502‐309 lot:1012 n=5 C744 C832 RC612 炭素保証値
全炭素 % 11.74 11.83 11.75 11.98
全炭素 標準偏差 % 0.14 0.03 0.09 0.44
時計皿 インサート 時計皿 インサート 石英ボート
有機炭素 % 10.38 11.02 10.63 11.42 11.37
有機炭素 標準偏差 % 0.72 0.11 0.27 0.09 0.07
502-814 lot:1002 n=5 C744 C832 RC612 炭素保証値
全炭素 % 22.2 22.4 22.5 22.6
全炭素 標準偏差 % 0.15 0.09 0.09 0.3
時計皿 インサート 時計皿 インサート 石英ボート
有機炭素 % 18.7 21.2 20.2 21.4 21.3
有機炭素 標準偏差 % 0.77 0.09 0.16 0.06 0.08

 

全ての炉タイプによる方法での全炭素分析結果はC744での502‐814結果を除いて保証値の不確かさの範囲内に入るものでした。管状炉タイプでの時計皿、インサートによる有機炭素結果は統計的に有意差は見られませんでした。インサートを用いた高周波炉による有機炭素定量結果は同様にインサートを用いた管状炉による結果と比べて回収率の低下が見られ、これは高周波炉での燃焼中に有機物由来の揮発性ガスが正しく定量されなかったことによるものと思われました。時計皿とインサートによる方法での結果の比較では時計皿からルツボへの試料の移し替えが原因とみられる回収率の低下がみられ、インサートを用いた方法の結果は時計皿による結果に比べて分析精度が2~9倍良好でした。
親水性土壌試料、疎水性土壌試料の有機炭素結果は炉のタイプ、前処理の種類で同様の傾向でした。また、昇温による分別定量(RC612)の全炭素、有機炭素の結果は高周波炉、管状炉タイプでの結果と整合性のとれるものでした。

 

鉱石試料

NIST SRM n=5 C744 C832 RC612 炭素保証値
全炭素 % 5.62 5.63 5.58 (5.7)
全炭素 標準偏差 % 0.03 0.01 0.02
時計皿 インサート 時計皿 インサート 石英ボート
有機炭素 % 0.22 0.41 0.38 0.40 0.232 (0.3)
有機炭素 標準偏差 % 0.03 0.003 0.03 0.002 0.008

 

岩石コアドリル試料

コアドリル試料1 n=5 C744 C832 RC612 炭素保証値
全炭素 % 11.0 11.1 11.3
全炭素 標準偏差 % 0.03 0.01 0.07
時計皿 インサート 時計皿 インサート 石英ボート
有機炭素 % 10.7 10.9 10.7 10.9 11.1
有機炭素 標準偏差 % 0.09 0.05 0.09 0.03 0.07
コアドリル試料2 n=5 C744 C832 RC612 炭素保証値
全炭素 % 14.9 14.9 15.0
全炭素 標準偏差 % 0.06 0.01 0.07
時計皿 インサート 時計皿 インサート 石英ボート
有機炭素 % 14.4 14.7 14.3 14.7 14.7
有機炭素 標準偏差 % 0.13 0.02 0.09 0.02 0.07

鉱石と岩石コアドリル試料の全炭素値はすべての手法において安定でした。
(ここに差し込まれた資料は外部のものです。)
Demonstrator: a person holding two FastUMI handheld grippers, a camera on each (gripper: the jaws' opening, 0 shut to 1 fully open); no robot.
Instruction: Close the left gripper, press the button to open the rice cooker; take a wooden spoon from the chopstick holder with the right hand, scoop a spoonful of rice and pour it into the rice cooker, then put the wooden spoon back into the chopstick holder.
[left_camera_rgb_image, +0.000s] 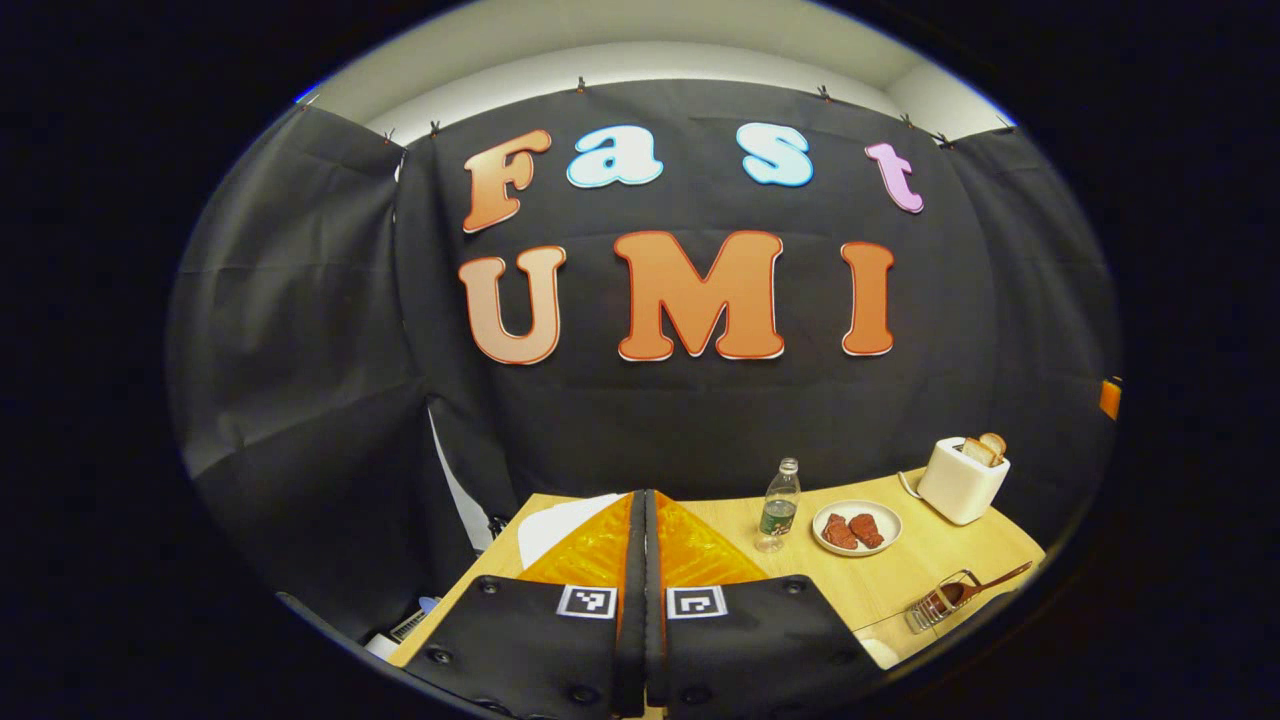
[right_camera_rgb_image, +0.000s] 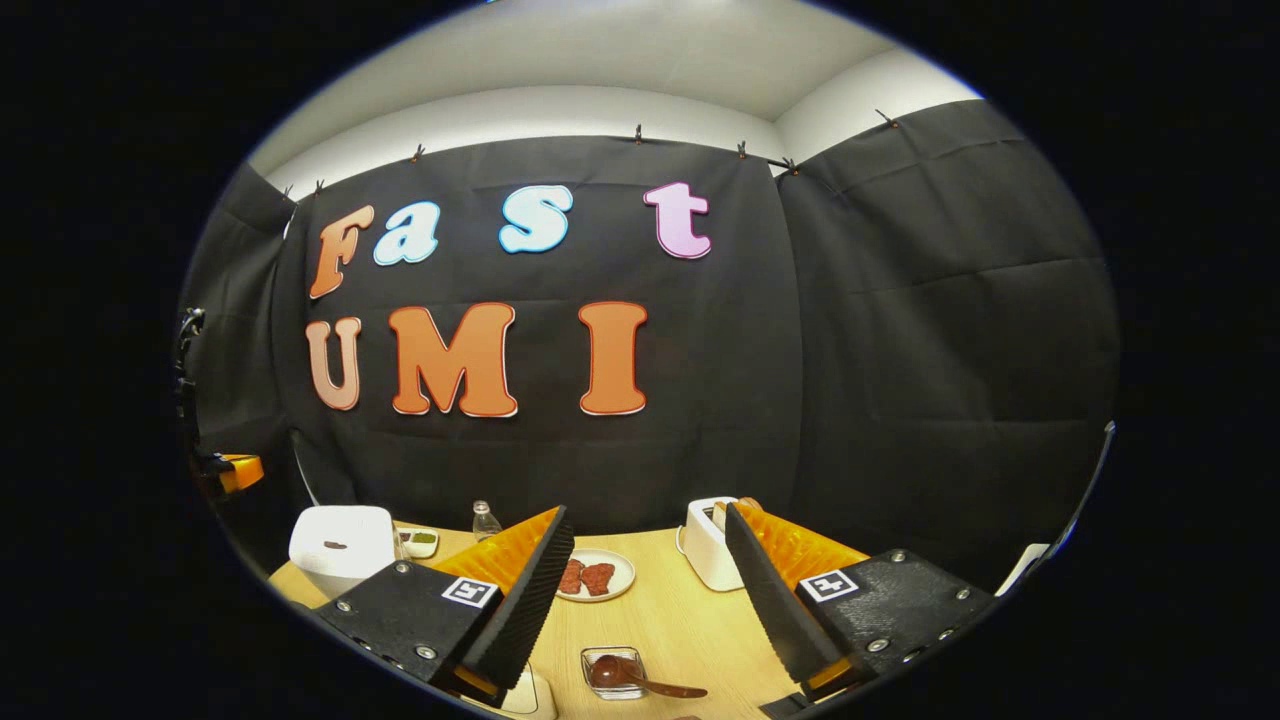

時計皿を用いた方法ではインサートを用いた方法、昇温による分別方法(RC612)に比べて試料の移し替えによるロスがあるため低い回収率を示しました。インサートによる方法の有機炭素値は時計皿による方法に比べて2~15倍精度が良い結果になり、土壌試料の結果と同様の傾向でした。

 

結論

 

高周波炉、管状炉装置には二つの前処理方法を使って検討を行いました。時計皿とガラスまたは石英インサートを使った手法の比較において時計皿では試料移し替えによる回収率の低下がみられることがわかりました。インサートを使った方法では前処理をインサート内で行い試料移し替えがないため回収率が高い傾向でした。疎水性土壌試料の前処理では親水性土壌試料と同様程度の回収率を得るためには希釈した界面活性剤の添加は必須でした。

 

C844/744シリーズの装置は分析時間が短いという利点がありますが、C832はTOC分析試料の様々なマトリックスに対応できるという汎用性があります。管状炉タイプの装置ではマトリックスの種類によらず試料の燃焼中にすべての炭素分をCO2ガスに変換することが可能です。

 

RC612管状炉装置では2段階の昇温ステップを用いて効果的に有機性、無機性の炭素ピークを分別することが可能で、酸による処理は不要です。RC612では酸処理による結果と同等の値を得ることができますが昇温によるため分析時間が長くなります。この昇温による方法では手間のかかる酸による前処理を行うことなく半定量的TOC分析を行うことが可能です。